All pictures are to be dropped, and everything else in the data duplicated exactly.

*** Dataset content Section Begins ***

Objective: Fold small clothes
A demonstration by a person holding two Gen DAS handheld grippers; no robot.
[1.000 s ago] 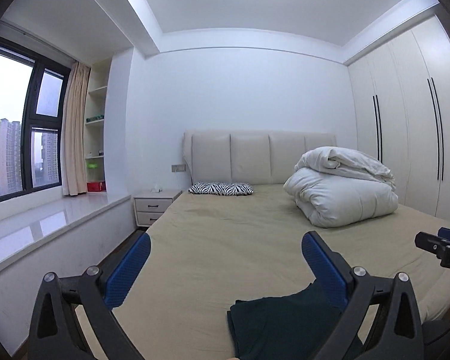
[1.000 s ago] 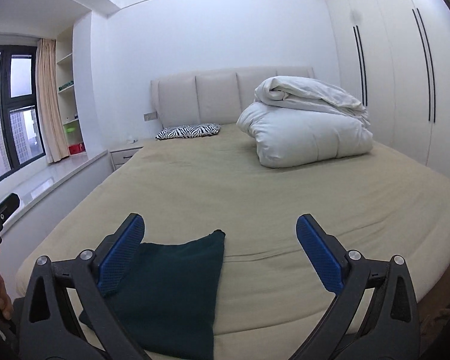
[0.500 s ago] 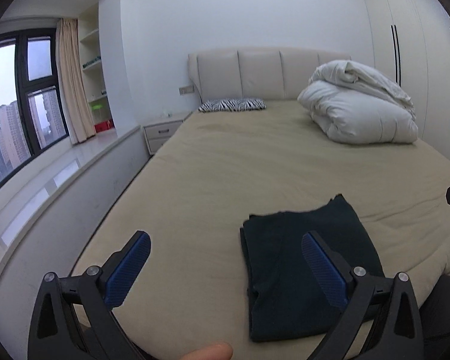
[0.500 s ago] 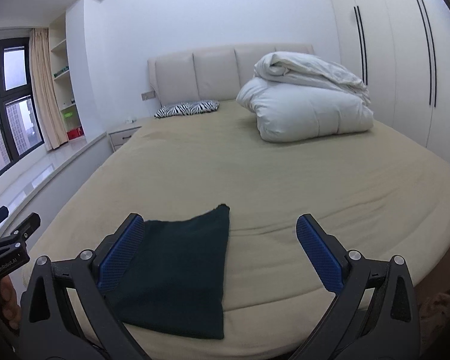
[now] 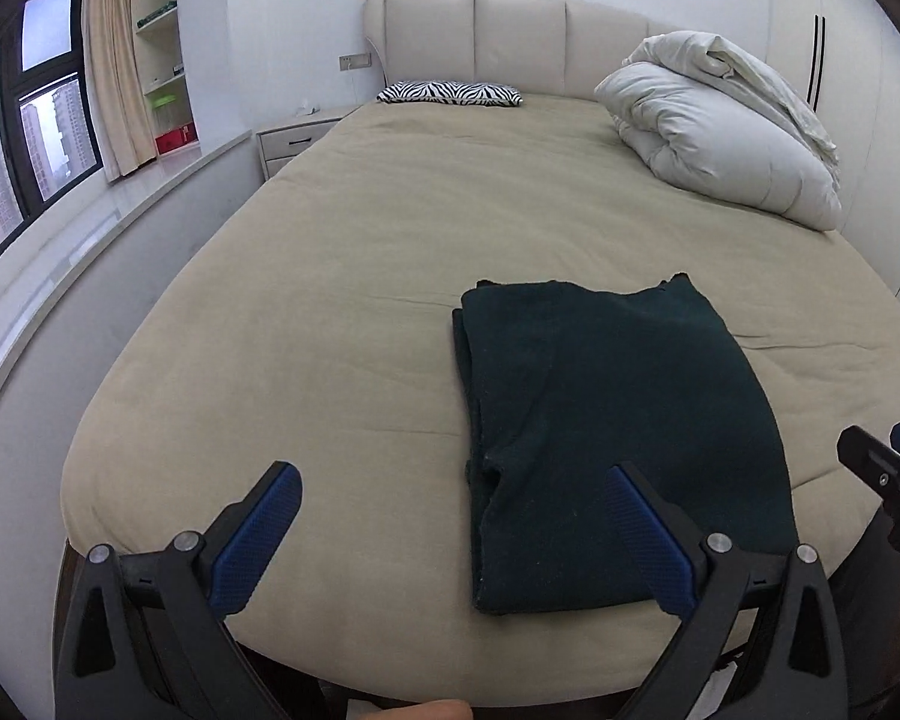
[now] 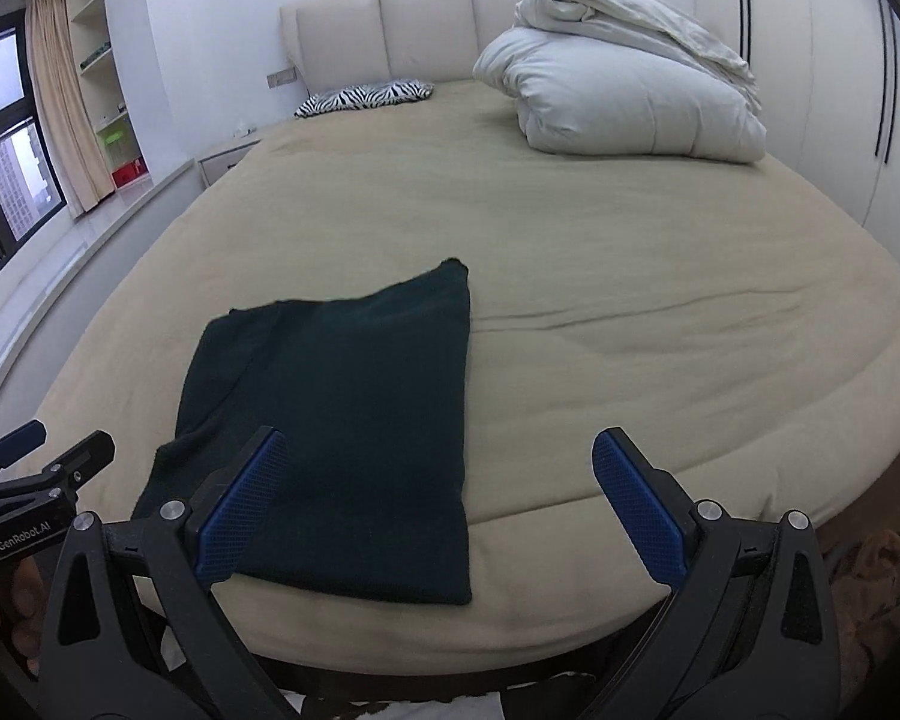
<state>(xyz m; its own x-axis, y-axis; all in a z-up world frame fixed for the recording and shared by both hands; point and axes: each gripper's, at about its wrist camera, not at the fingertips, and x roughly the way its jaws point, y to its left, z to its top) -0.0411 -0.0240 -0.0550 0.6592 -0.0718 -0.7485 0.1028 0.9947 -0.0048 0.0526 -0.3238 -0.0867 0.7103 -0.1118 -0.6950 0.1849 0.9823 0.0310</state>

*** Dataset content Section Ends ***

**Written answer**
Objective: Fold small clothes
A demonstration by a person holding two Gen DAS handheld grippers; no robot.
[1.000 s ago] 
[1.000 s ago] 
[0.500 s ago] 
[0.500 s ago] 
[now] 
[now] 
<state>(xyz m; its own x-axis, y-axis; all in a z-up world frame fixed for the recording and shared by both hands; point and axes: each gripper's, at about its wrist camera, not at the fingertips, and x roughly the way its jaws point, y to its left, z to its top) -0.0411 -0.0240 -0.0550 0.6592 -0.0718 -0.7485 0.1028 0.9947 -0.0048 0.0526 -0.3238 -0.0867 0.7103 -0.1118 -0.6950 0.1849 0.9823 0.0310</state>

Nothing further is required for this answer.